◆ **ACTIVITY**:
Look for the word "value" in the material below, then report each line where it occurs.

*** Opening of MATERIAL PROVIDED ***

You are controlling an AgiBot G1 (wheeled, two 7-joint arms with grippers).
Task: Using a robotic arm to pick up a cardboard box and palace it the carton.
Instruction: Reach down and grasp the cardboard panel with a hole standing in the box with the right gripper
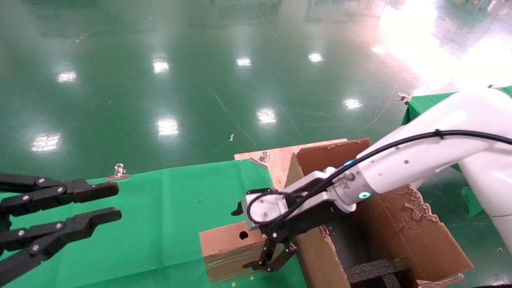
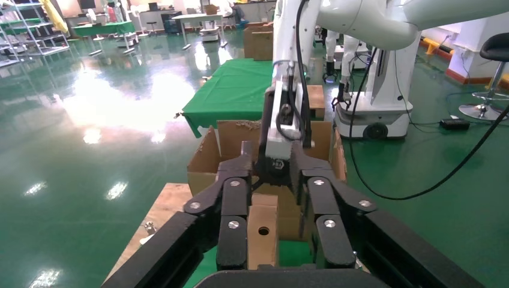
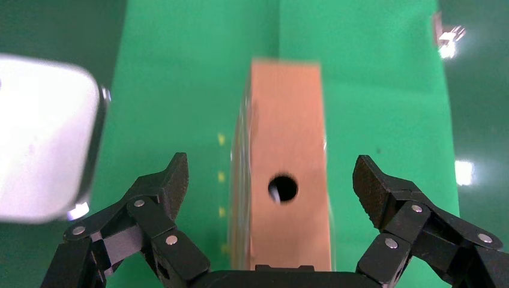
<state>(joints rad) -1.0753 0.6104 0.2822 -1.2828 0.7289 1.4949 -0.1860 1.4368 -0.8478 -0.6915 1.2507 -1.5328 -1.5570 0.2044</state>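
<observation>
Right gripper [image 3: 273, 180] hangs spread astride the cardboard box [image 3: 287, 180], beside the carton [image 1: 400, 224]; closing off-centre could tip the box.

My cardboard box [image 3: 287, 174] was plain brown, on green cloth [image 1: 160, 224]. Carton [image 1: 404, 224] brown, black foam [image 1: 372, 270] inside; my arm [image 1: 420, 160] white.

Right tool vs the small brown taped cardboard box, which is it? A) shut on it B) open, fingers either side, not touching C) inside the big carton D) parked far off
B: the right tool is open, black fingers flanking the small brown taped cardboard box with gaps.
</observation>
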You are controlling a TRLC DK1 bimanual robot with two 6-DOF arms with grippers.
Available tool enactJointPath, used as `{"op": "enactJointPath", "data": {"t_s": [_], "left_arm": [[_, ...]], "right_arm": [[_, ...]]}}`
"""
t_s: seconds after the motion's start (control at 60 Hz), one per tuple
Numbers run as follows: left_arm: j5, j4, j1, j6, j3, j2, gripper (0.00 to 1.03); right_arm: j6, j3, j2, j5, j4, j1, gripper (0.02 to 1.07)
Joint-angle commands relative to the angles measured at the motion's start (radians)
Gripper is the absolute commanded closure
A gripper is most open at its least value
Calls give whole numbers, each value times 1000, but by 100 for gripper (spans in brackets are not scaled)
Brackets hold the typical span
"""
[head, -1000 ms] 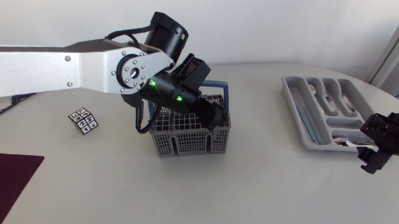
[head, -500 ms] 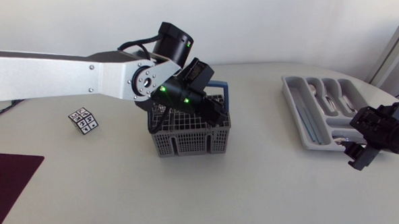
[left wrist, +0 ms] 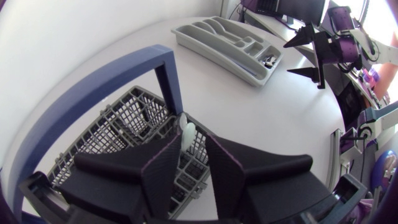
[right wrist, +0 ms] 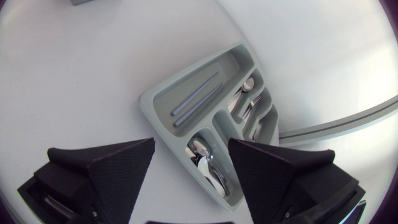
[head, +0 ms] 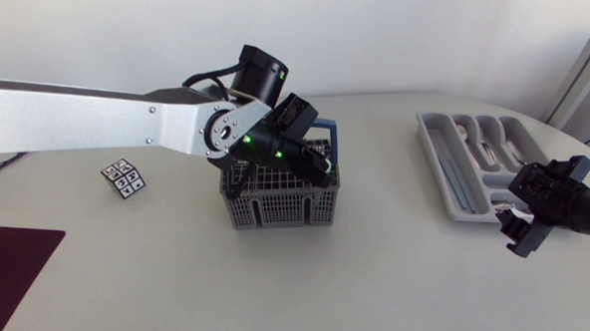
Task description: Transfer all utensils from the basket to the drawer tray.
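– Two grippers are shown; what is the state of each?
– Left gripper (left wrist: 193, 146): fingers parted over the basket (head: 277, 206) at the table's middle. A white utensil handle (left wrist: 186, 132) stands between them, apparently not pinched. Right gripper (right wrist: 191, 146): spread wide and empty, above the drawer tray (head: 436, 159).
– And the tray?
– By the table's right edge, spoons (right wrist: 205, 162) inside.

You have no words, numbers or brand names that can be read in any of these views. The only sign-like thing is a small card (head: 123, 178) at the middle left of the head view, lying on the tabletop (head: 380, 282). It carries a grid of black-and-white squares, too small for you to make out.
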Motion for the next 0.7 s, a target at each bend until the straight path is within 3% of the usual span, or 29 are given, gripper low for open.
{"op": "enactJointPath", "data": {"t_s": [0.0, 0.05, 0.267, 0.467, 0.683], "left_arm": [[-2, 11, -4, 29, -37, 24, 75], [-2, 13, -6, 30, -43, 24, 80], [-2, 28, -14, 33, -58, 24, 80], [-2, 37, -20, 33, -64, 21, 96], [-2, 39, -20, 38, -67, 19, 100]], "right_arm": [[23, -29, -8, -4, -10, 9, 21], [23, -32, -8, -4, -9, 10, 21], [24, -43, -6, -4, -4, 13, 21], [24, -49, -11, -2, -4, 18, 21], [24, -58, -15, 1, -4, 27, 21]]}}
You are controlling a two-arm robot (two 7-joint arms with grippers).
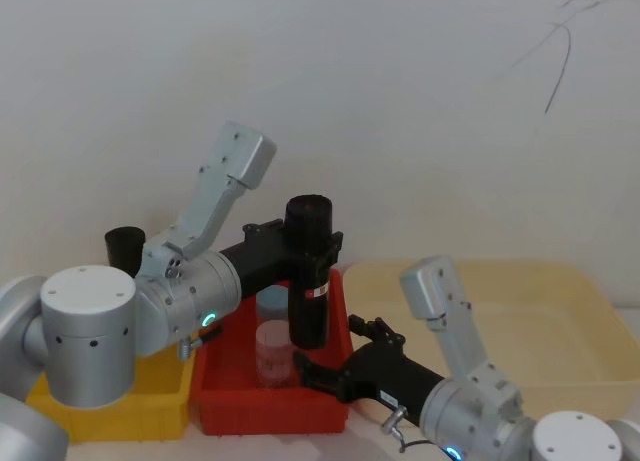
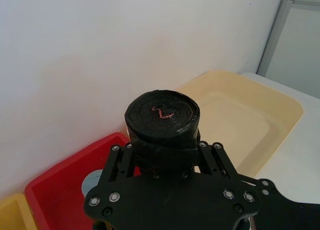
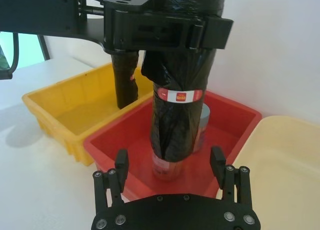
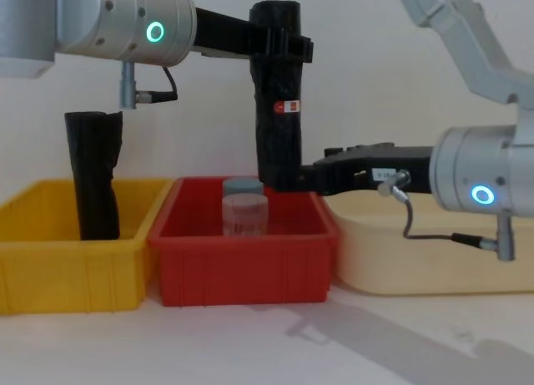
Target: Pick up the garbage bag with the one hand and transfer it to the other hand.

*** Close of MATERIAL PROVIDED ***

◆ **ANSWER BOX**:
A gripper is most open at its least value
Calls give whole numbers, each value times 1000, but by 100 for gripper (spans in brackets are not scaled)

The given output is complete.